### Task objective
Every line from the one containing "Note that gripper" down to the last line of the listing below should be restated exactly, and nothing else.
---- Collected material
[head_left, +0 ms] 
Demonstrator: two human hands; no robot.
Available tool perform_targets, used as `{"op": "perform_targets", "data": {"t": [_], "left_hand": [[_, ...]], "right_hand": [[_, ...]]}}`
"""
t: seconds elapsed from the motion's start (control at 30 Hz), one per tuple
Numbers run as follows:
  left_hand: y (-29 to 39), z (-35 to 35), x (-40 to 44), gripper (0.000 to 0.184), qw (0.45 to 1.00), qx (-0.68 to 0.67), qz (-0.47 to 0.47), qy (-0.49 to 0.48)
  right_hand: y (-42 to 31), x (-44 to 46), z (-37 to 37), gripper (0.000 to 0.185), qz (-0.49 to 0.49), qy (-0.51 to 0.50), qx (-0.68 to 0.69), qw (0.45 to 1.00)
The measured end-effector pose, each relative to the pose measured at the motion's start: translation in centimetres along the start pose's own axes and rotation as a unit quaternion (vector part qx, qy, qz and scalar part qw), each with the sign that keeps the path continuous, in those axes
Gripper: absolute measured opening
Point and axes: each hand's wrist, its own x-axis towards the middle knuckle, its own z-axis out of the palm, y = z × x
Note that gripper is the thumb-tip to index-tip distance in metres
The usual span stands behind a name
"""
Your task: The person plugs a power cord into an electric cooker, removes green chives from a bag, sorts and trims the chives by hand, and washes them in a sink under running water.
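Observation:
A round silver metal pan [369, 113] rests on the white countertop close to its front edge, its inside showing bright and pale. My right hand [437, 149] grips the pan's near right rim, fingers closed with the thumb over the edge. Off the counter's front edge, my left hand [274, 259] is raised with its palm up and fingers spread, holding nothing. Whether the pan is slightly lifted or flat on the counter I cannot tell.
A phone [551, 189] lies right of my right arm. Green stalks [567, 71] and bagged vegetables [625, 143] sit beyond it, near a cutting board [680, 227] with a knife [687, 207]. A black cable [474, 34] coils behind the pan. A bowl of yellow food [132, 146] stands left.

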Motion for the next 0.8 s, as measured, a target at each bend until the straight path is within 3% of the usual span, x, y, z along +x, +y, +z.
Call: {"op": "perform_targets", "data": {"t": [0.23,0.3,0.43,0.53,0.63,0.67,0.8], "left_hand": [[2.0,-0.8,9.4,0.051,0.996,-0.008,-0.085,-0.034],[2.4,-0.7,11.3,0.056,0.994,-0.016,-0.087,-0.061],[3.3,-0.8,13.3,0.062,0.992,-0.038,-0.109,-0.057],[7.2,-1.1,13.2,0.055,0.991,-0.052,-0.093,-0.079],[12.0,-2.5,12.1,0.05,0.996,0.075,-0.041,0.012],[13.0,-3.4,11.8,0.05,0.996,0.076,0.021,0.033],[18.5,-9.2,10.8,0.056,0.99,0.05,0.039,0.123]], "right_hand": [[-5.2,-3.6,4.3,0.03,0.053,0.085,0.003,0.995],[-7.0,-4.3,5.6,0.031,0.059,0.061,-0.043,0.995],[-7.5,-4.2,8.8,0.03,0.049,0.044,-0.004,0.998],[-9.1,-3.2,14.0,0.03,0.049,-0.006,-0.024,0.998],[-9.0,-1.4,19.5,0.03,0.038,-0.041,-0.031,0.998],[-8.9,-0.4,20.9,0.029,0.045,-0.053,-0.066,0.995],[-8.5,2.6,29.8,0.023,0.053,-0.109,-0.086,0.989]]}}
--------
### Response box
Note that gripper is the thumb-tip to index-tip distance in metres
The usual span stands behind a name
"""
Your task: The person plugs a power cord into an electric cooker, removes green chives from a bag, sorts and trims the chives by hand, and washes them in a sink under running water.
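Observation:
A round silver metal pan [369, 113] rests on the white countertop close to its front edge, its inside showing bright and pale. My right hand [437, 149] grips the pan's near right rim, fingers closed with the thumb over the edge. Off the counter's front edge, my left hand [274, 259] is raised with its palm up and fingers spread, holding nothing. Whether the pan is slightly lifted or flat on the counter I cannot tell.
A phone [551, 189] lies right of my right arm. Green stalks [567, 71] and bagged vegetables [625, 143] sit beyond it, near a cutting board [680, 227] with a knife [687, 207]. A black cable [474, 34] coils behind the pan. A bowl of yellow food [132, 146] stands left.
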
Motion for the next 0.8 s, as measured, a target at each bend until the straight path is within 3% of the usual span, x, y, z along +x, +y, +z.
Call: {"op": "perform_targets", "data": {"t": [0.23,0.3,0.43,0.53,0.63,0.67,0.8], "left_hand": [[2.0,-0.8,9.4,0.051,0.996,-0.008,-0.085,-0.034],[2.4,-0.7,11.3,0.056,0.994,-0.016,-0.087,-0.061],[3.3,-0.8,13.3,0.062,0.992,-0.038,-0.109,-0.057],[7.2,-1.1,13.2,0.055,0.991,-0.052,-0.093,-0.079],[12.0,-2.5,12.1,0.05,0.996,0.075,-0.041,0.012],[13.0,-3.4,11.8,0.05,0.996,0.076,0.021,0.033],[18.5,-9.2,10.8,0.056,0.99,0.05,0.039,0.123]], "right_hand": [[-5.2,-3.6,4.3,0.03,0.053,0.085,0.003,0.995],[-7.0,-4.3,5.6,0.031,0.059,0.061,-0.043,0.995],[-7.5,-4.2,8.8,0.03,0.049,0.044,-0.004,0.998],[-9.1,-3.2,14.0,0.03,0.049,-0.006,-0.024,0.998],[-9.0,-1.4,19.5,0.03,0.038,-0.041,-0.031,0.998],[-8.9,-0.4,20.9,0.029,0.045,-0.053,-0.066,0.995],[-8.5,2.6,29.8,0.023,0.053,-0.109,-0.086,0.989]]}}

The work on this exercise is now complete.